And I can't get up
I miss columnist Erma Bombeck. She was always there for me, through her books and columns, helping me to find humor in the problems that plagued me as a housewife and mother.
Erma was loyal to her fans to the end; even when facing death, she wrote "If I Had My Life to Live Over," in which she listed what she would do differently if she had a chance.
If I had my life to live over, there are two things I would want to do again: marry my dear Bill, for whom my heart has ached ever since he died seven years ago, and be mother to Christopher and Jennifer, as they are a source of joy. But I would change a decision I made when choosing shoes to wear to my granddaughter Alyssa's sweet 16 birthday celebration; I would follow my intuition and opt for my comfy everyday shoes, instead of my dressy pumps.
We celebrated that special occasion at a banquet hall on Long Island, where I fell on a tile floor, the heel of my left shoe slipping under me, as I walked to the coat room when the party came to an end.
"I can't get up," I cried out, as does the woman who appears in a commercial for a medical alert system. As upset as I was, I thought, "Oh my, we really do say that."
After spending week after week in a hospital, where I underwent hip surgery, in a rehabilitation facility and in my daughter's home on Long Island, I was able to move about well enough, without using a walker, to go back home to Williamstown. Hallelujah!
I packed my suitcase the day before Jennifer was to drive me home, taking everything I had brought with me seven weeks ago, except the shoe that was the culprit in my fall, and its mate. I had flung them into the rubbish, with a vengeance, when I had returned to my daughter's house after being released from the rehabilitation facility.
"I'm going to call and find out about getting you a medic alert," Jennifer said as she put my suitcase next to the front door.
I protested: "I don't want one. Anyway, I won't be wearing high heels or walking on tile floors at home."
I considered the matter closed, but the next day when we arrived at my home, Jennifer said she would not leave until I had a medic alert system installed, so I gave in.
A representative of a company Jennifer selected came to my home and set up a console through which a personal response associate in a monitoring center could contact me. The representative also hung around my neck what was little more than a string from which a pendant was suspended.
Two days later when I was once more alone in my home, I was awakened during the night by a voice calling out, "Phyllis, Phyllis." Startled, I sat up straight in bed and shouted, "Who's there?" Then, I thought "Is it my time? Is Bill calling me to join him in the hereafter?"
Since I am writing this column, it obviously was not "my time" but I did hear the voice again: "Phyllis McGuire do you need help?" Now wide awake, I realized I must have rolled over on the pendant when I was asleep, sending a signal to the monitoring center. I apologized and was graciously forgiven. "No problem. It happens, Good night, Phyllis," said the voice that I now knew belonged to a response associate.

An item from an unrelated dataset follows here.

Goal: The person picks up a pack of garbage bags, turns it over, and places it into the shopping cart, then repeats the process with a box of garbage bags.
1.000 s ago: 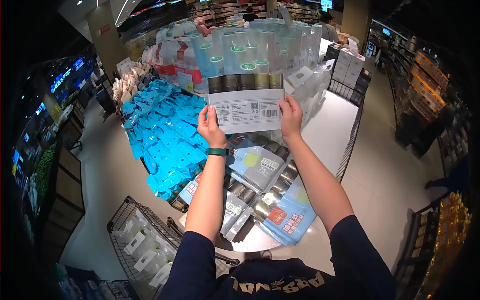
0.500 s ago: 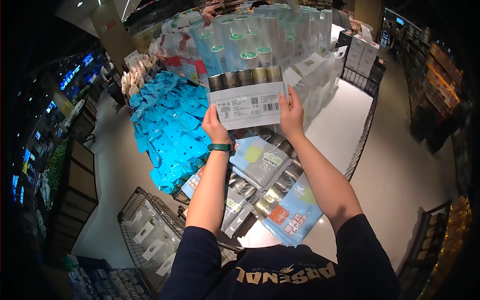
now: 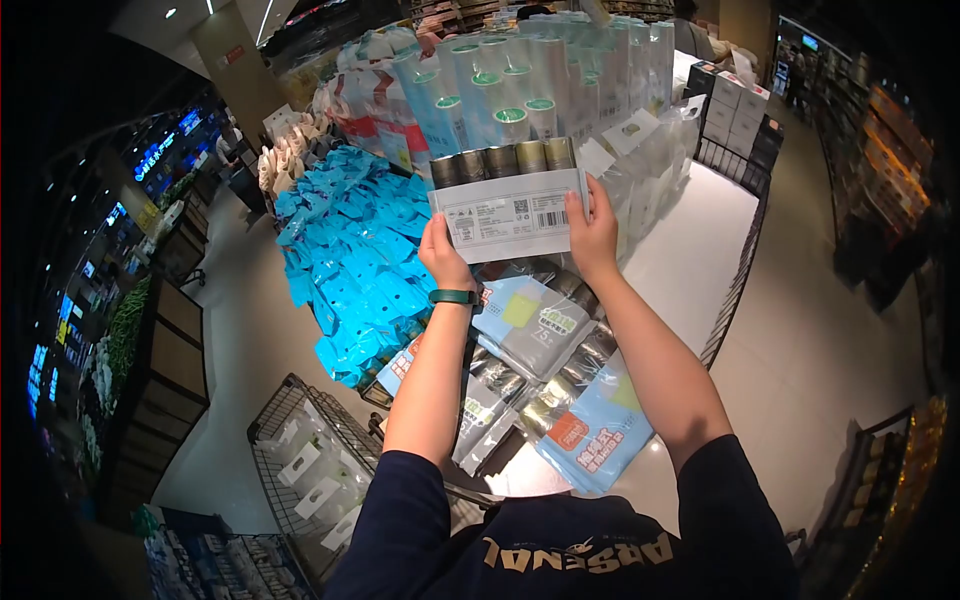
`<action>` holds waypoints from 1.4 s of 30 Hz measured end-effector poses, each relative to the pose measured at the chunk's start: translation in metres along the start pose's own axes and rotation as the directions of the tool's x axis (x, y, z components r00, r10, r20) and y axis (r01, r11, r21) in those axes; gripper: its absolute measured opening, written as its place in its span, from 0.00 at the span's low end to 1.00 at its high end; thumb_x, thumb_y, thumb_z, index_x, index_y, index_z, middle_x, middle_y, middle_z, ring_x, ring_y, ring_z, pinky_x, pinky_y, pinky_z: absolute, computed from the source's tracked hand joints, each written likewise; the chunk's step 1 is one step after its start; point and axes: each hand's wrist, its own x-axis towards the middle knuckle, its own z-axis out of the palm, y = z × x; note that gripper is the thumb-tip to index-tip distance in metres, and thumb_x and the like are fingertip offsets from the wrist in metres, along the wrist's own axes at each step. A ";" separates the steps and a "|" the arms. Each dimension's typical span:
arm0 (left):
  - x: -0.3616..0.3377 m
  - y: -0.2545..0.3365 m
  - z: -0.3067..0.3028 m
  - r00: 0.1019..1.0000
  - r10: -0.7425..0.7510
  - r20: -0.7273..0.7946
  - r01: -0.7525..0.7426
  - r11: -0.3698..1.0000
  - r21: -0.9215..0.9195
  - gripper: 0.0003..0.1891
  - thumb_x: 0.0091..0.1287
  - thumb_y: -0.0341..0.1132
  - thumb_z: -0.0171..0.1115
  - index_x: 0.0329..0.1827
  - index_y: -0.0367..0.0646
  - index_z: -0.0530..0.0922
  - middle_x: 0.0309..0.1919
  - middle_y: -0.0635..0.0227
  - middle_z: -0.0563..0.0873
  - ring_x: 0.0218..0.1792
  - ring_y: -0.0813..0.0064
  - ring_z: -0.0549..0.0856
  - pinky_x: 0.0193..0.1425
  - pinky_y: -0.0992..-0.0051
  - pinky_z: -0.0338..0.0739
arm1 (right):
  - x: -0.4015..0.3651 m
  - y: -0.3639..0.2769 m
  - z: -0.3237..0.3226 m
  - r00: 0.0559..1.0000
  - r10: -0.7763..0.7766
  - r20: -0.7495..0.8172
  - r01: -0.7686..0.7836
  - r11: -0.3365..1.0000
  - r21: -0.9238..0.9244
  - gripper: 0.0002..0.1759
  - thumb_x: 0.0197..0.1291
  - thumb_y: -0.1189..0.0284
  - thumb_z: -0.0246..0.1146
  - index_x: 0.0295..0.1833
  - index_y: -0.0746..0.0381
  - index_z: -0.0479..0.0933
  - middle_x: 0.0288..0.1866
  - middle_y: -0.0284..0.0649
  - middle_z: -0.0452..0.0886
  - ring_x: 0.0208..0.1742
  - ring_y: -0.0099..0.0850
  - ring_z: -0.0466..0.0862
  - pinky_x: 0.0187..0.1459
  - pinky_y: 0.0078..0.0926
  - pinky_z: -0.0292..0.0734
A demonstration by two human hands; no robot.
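Between my two hands is a pack of garbage bag rolls (image 3: 510,217), its white printed back with a barcode facing me and several dark and gold rolls along its top. My left hand (image 3: 443,254) grips its left end, thumb on the label. At the right end, my right hand (image 3: 593,228) is closed on it the same way. Below lie more packs in clear film, among them a grey and blue one (image 3: 532,322) and a light blue one with an orange patch (image 3: 600,437).
Left of the packs is a heap of bright blue bags (image 3: 360,240). Tall clear rolls with green ends (image 3: 511,116) stand behind. A wire basket (image 3: 300,430) sits at lower left, and a white display surface (image 3: 700,230) extends to the right.
The view has shifted slightly, so everything sits a little further right in it. Both hands keep the same hold on the pack.
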 end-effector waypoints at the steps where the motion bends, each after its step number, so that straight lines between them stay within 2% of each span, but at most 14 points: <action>1: 0.000 0.000 0.000 1.000 -0.004 -0.001 0.004 1.000 -0.004 0.15 0.75 0.40 0.54 0.45 0.36 0.82 0.41 0.67 0.87 0.40 0.77 0.84 0.46 0.77 0.77 | 0.000 0.004 0.000 1.000 -0.009 -0.001 0.009 1.000 0.019 0.24 0.68 0.65 0.61 0.64 0.66 0.70 0.46 0.45 0.84 0.46 0.30 0.83 0.49 0.28 0.77; 8: -0.002 0.000 -0.001 1.000 0.028 0.013 -0.029 0.999 0.037 0.15 0.75 0.40 0.54 0.44 0.37 0.82 0.39 0.68 0.86 0.39 0.79 0.83 0.45 0.78 0.76 | 0.000 0.007 -0.001 1.000 0.029 -0.007 -0.030 0.999 -0.032 0.26 0.66 0.64 0.63 0.64 0.66 0.70 0.46 0.49 0.84 0.47 0.35 0.84 0.50 0.30 0.77; 10: -0.002 -0.001 0.001 0.999 0.040 0.000 -0.040 0.999 0.030 0.15 0.75 0.40 0.54 0.43 0.36 0.82 0.37 0.69 0.86 0.37 0.81 0.82 0.43 0.79 0.76 | 0.000 0.005 -0.003 0.999 0.021 0.026 -0.019 0.997 -0.078 0.24 0.70 0.67 0.60 0.67 0.66 0.67 0.47 0.43 0.84 0.47 0.25 0.82 0.51 0.24 0.75; 14: 0.000 -0.004 0.000 0.998 0.050 -0.024 -0.050 0.998 0.032 0.16 0.75 0.40 0.54 0.41 0.35 0.82 0.35 0.70 0.86 0.34 0.83 0.81 0.40 0.80 0.75 | 0.000 0.003 -0.004 0.999 0.044 0.033 -0.040 0.993 -0.113 0.24 0.70 0.67 0.60 0.66 0.65 0.68 0.47 0.43 0.84 0.47 0.25 0.82 0.50 0.24 0.76; 17: -0.001 -0.003 -0.001 1.000 0.015 0.001 -0.015 1.000 0.012 0.14 0.75 0.41 0.55 0.43 0.37 0.82 0.39 0.69 0.86 0.38 0.79 0.82 0.44 0.78 0.75 | 0.000 0.003 -0.004 0.999 0.037 0.033 -0.034 0.995 -0.091 0.23 0.70 0.67 0.60 0.66 0.66 0.68 0.47 0.43 0.84 0.47 0.25 0.82 0.50 0.24 0.75; 21: -0.001 -0.002 -0.001 1.000 0.018 0.011 -0.019 0.999 0.029 0.14 0.74 0.40 0.55 0.44 0.37 0.82 0.38 0.69 0.86 0.38 0.79 0.82 0.44 0.78 0.75 | 0.000 0.003 -0.004 0.998 0.035 0.043 -0.031 0.996 -0.080 0.23 0.70 0.67 0.60 0.65 0.66 0.68 0.47 0.43 0.84 0.47 0.25 0.82 0.50 0.24 0.76; 23: -0.001 -0.002 0.001 0.997 0.068 -0.020 -0.067 0.996 0.055 0.16 0.75 0.40 0.54 0.41 0.34 0.82 0.35 0.70 0.86 0.34 0.82 0.81 0.40 0.80 0.75 | 0.000 0.005 -0.004 0.999 0.029 0.043 -0.026 0.997 -0.071 0.22 0.70 0.68 0.60 0.65 0.66 0.68 0.47 0.43 0.84 0.47 0.25 0.82 0.50 0.24 0.76; 42: 0.000 -0.003 0.000 0.999 0.037 -0.031 -0.036 0.999 0.032 0.15 0.75 0.39 0.54 0.42 0.34 0.82 0.36 0.70 0.86 0.35 0.82 0.82 0.40 0.80 0.75 | 0.000 0.000 -0.003 0.999 0.034 0.035 -0.031 0.996 -0.087 0.23 0.69 0.67 0.60 0.65 0.66 0.69 0.48 0.43 0.84 0.48 0.26 0.82 0.51 0.25 0.75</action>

About 2 a.m. a couple of days later, I was in my night clothes when I leaned over the kitchen sink to draw the curtains on the window, as I always do before going to bed. Then, I heard someone talking in the living room. Since I was alone, I crept cautiously into the living room, armed with a pot. I soon found I had nothing to fear, as the "someone" turned out to be a recorded message emanating from the console. "Your health call is in progress," the recorded voice said. "Please wait. Someone will be right with you."
I pressed the pendant and reported that I was fine. But I knew my words had not reached a response associate, as the message I had heard earlier was repeated every few seconds for more than 15 minutes. It finally dawned on me that I might be able to reach a representative at the phone number noted on the agreement I had signed. No one answered my call so I left a message on the answering machine.

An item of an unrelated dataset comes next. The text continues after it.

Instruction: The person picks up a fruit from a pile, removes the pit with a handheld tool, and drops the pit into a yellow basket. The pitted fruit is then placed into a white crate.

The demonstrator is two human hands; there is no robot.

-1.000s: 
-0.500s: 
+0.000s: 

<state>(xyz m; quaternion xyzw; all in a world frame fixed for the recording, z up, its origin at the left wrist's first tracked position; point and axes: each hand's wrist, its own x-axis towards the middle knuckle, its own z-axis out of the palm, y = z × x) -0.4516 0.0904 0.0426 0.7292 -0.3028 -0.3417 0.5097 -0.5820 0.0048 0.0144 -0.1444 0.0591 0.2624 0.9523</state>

I wanted to sleep, but that was impossible with the message constantly assailing my ears. Tired and frustrated, I was ready to toss the console out the window when a response associate asked, "Phyllis, do you need help?"
"No thanks. I must have pressed the pendant by accident," I replied, assuming I had done just that when leaning over the sink. "It's a good thing I didn't need help," I added "Twenty minutes have passed since I was first told that someone would be with me right away. I could have died in that time."
The associate apologized for the delay and then said, "We had trouble with the telephone lines. It's the first time that's happened in the five years I've worked here."
At last, with my home peaceful, I fell asleep about 3 o'clock. At 8 o'clock, I was shaken from the arms of Morpheus when the phone rang. It was a representative from the service's office, returning my call. First, he confirmed what the associate had told me about trouble on the telephone lines. And I said, "Whatever happens, we are in God's hands." The representative uttered "Uh-huh," in a manner that suggested he was just humoring me. "Does he think I am a religious zealot?" I asked myself. Before I could continue talking to myself, the representative asked, "Is your device working?"
"I guess so, " I said.
"Try it now. Tell them you're just testing it."
So, once more I explained to a disembodied voice that I did not need help though I had pressed the pendant. I wonder if the medical alert system will only hasten my demise, causing me to be literally scared to death or to collapse from lack of sleep.
Oh well, I do believe that whatever happens, I am in God's hands.
Phyllis McGuire lives in Williamstown, Mass.
TALK TO US
If you'd like to leave a comment (or a tip or a question) about this story with the editors, please email us. We also welcome letters to the editor for publication; you can do that by filling out our letters form and submitting it to the newsroom.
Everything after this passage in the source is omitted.